Sotto ci sono il monitoraggio e la rendicontazione che la Ragioneria generale dello Stato dovrà fare all’Unione europea, ma sarà il singolo ministero a trattare con regioni e enti locali confrontandosi e aiutandoli nella esecuzione della parte definita e di quella da mettere in gara per “robette” che riguardano il dissesto idrogeologico, il digitale ultra veloce, ma anche asili nido e molto altro. Capite da soli che su questo terreno senza i poteri di intervento di sopra non si va da nessuna parte.

Insomma: o si ha il coraggio politico di eliminare i colli burocratici che sono i centri di potere saltandoli tutti brutalmente o non c’è speranza. O dentro la coalizione di governo c’è un comune sentire in questa direzione perché il Recovery Plan è più importante dei singoli centri di poteri burocratici e amministrativi che qualche partito pensa di controllare o sarà la fine. Perché se vogliamo trovare un equilibrio per tenerci vicini un po’ di amici il fallimento è assicurato. Le due cose non stanno insieme. Con tutti i decreti di semplificazione, almeno due all’anno, dal 2011 a oggi permane il problema alla base che è solo quello che ogni filtro di intermediazione autorizzativa è un centro di potere e l’infinita rete di questi centri di potere è incompatibile con i tempi, gli obiettivi e lo spirito del Recovery Plan.

Se permane la volontà di mantenere un clima di pace con le burocrazie dei ministeri e ancora di più delle Regioni, allora mettiamoci l’animo in pace che non ce la facciamo.
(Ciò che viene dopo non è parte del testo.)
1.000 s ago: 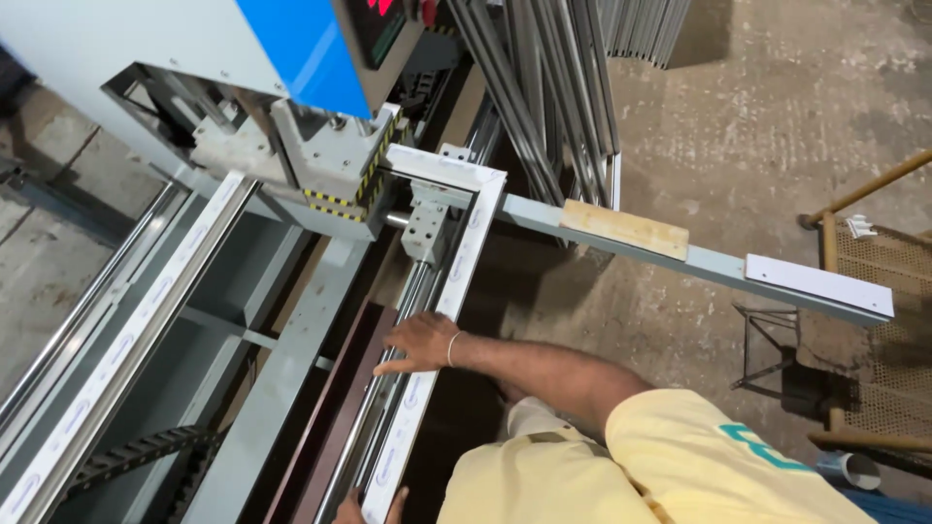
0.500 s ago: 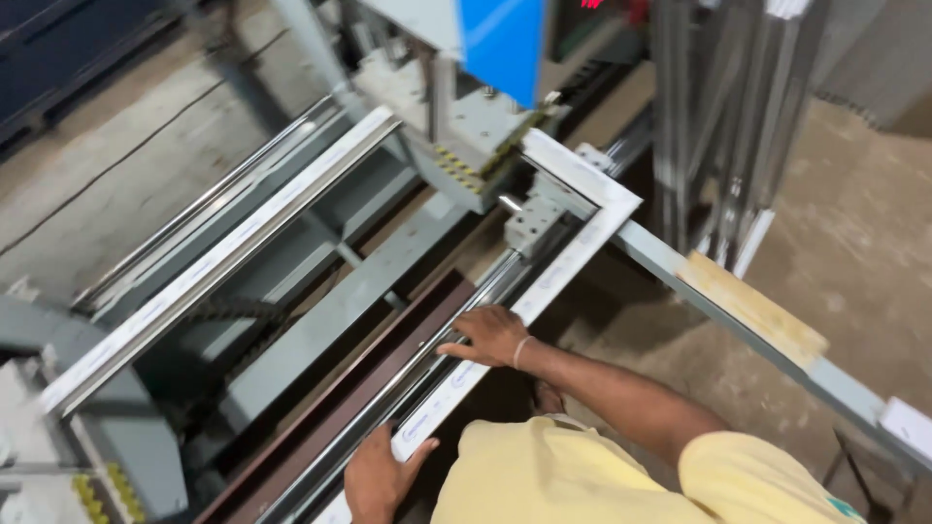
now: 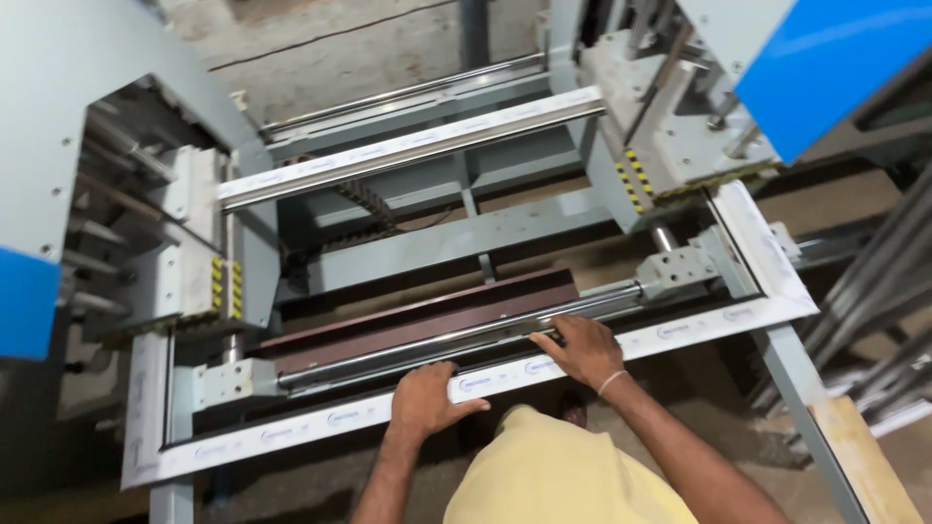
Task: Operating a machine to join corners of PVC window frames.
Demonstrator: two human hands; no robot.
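White frame profile (image 3: 680,333) across the machine bed (image 3: 456,243), both hands (image 3: 427,400) (image 3: 582,349) flat and open on it

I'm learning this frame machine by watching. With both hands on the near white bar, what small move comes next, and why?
Probably press the white profile bar in against the steel rail. Left hand and right hand both rest flat on it, gripping nothing, and its ends sit at both machine heads.
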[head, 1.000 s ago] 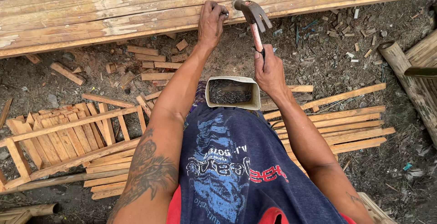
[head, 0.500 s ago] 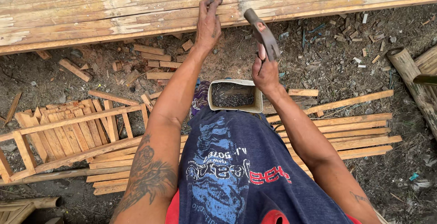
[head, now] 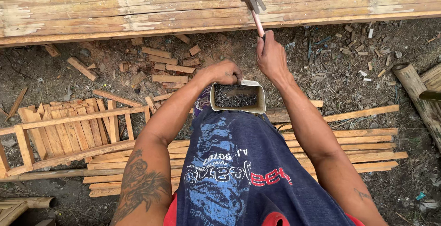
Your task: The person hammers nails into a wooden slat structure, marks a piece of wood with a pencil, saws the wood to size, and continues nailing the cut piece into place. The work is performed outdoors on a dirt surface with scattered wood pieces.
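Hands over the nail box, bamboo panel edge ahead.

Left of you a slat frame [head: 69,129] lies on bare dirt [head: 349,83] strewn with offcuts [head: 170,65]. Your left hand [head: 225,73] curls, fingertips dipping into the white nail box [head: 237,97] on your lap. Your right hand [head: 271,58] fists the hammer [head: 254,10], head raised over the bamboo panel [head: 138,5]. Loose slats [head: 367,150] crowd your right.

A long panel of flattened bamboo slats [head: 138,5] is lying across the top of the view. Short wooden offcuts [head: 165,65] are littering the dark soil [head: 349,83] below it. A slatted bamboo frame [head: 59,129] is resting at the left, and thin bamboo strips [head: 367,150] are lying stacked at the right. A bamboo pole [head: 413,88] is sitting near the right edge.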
Serve viceversa un indirizzo politico forte comune nel segno del governo di unità nazionale guidato da Draghi che rompa con le logiche di prima. A quel punto, le nuove tecnicalità vengono di seguito. Altrimenti, succede quello che è accaduto – è un esempio piccolo, banale ma efficace – con il decreto semplificazioni del governo Conte al comma cinque dell’articolo dieci del decreto 76 del 2020. Che dispone di escludere da tutte le norme di autorizzazione dei beni culturali le strutture amovibili in virtù dell’emergenza Covid. In pratica, si dispone che possono operare senza autorizzazione preventiva.
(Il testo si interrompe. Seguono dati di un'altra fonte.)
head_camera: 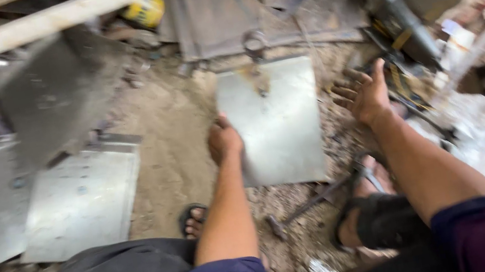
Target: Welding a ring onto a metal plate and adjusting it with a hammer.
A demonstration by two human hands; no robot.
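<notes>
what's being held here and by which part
The left hand grips the flat square metal plate by its left edge. The right hand is open, fingers spread, to the right of the plate, and holds nothing.

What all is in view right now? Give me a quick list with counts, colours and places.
Metal plate with ring: one, grey, centre on the sandy ground, ring at its top edge, left hand on its left edge.
Flat metal plates: at least two, grey, left on the ground.
Leaning metal sheet: one, dark grey, upper left.
Pale bar: one, off-white, across the top.
Yellow object: one, top centre, too blurred to identify.
Power tool: one, dark, upper right; looks like a grinder.
Hammer: one, dark, on the ground between the feet.
Sandals: two, dark, on the feet.
Left hand: gripping the plate's edge.
Right hand: open, fingers spread, beside the plate, holding nothing.
</notes>
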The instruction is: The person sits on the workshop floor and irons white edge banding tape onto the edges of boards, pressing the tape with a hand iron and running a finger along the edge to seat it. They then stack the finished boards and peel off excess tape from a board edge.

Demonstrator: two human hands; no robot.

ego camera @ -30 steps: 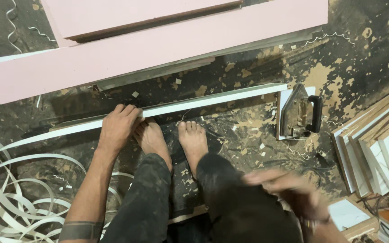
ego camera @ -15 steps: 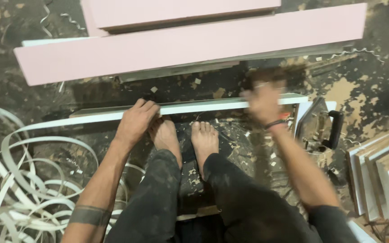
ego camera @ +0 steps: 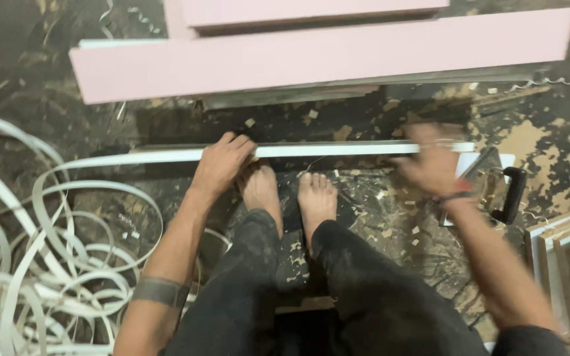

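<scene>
- two bare hands over a dirty workshop floor, one panel edge between them – read here from left to right.
- far left: loose coils of white edge-band strip (ego camera: 41, 264) heaped on the floor (ego camera: 377, 217), one loop running up toward the panel.
- left of centre: left hand (ego camera: 222, 165) pressed flat, fingers curled over the top edge of the long white-edged panel (ego camera: 338, 149), pinning it down; same grip as half a second ago, no shift along the edge.
- centre: two bare feet (ego camera: 291, 194) planted just behind the panel, toes near its edge, dark trousers above.
- behind all this: pink boards (ego camera: 324, 56) stacked across the top of the view, well apart from the hands.
- right of centre: right hand (ego camera: 433, 161) blurred by motion at the panel's right end, touching or just over the edge; cannot tell whether spread or pinching anything. a second ago down by the knee, half a second ago up at the edge, now further right – so a sweep along the strip, judged as rubbing or pressing the band down toward the end.
- just beside that hand: flat iron with a black handle (ego camera: 496, 188) lying on the floor, untouched.
- far right: stacked white-edged panels (ego camera: 565, 257) leaning at the frame's edge.
</scene>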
Dopo di che nel passaggio alle aule un parlamentare propone e tutti approvano che il provvedimento entri in vigore dopo l’adozione di un decreto attuativo. Che ovviamente non viene mai adottato. Così come restano bloccate le strutture amovibili. Questo vuol dire che i nemici della semplificazione hanno mille strade per fermare sempre tutto. Per cui o hai un grande engagement politico prioritario o non serve a nulla discutere della singola normetta, chiaro? E questo vale per il Sud come per il Nord. Perché l’unica riunificazione avvenuta finora in Italia è quella del non fare.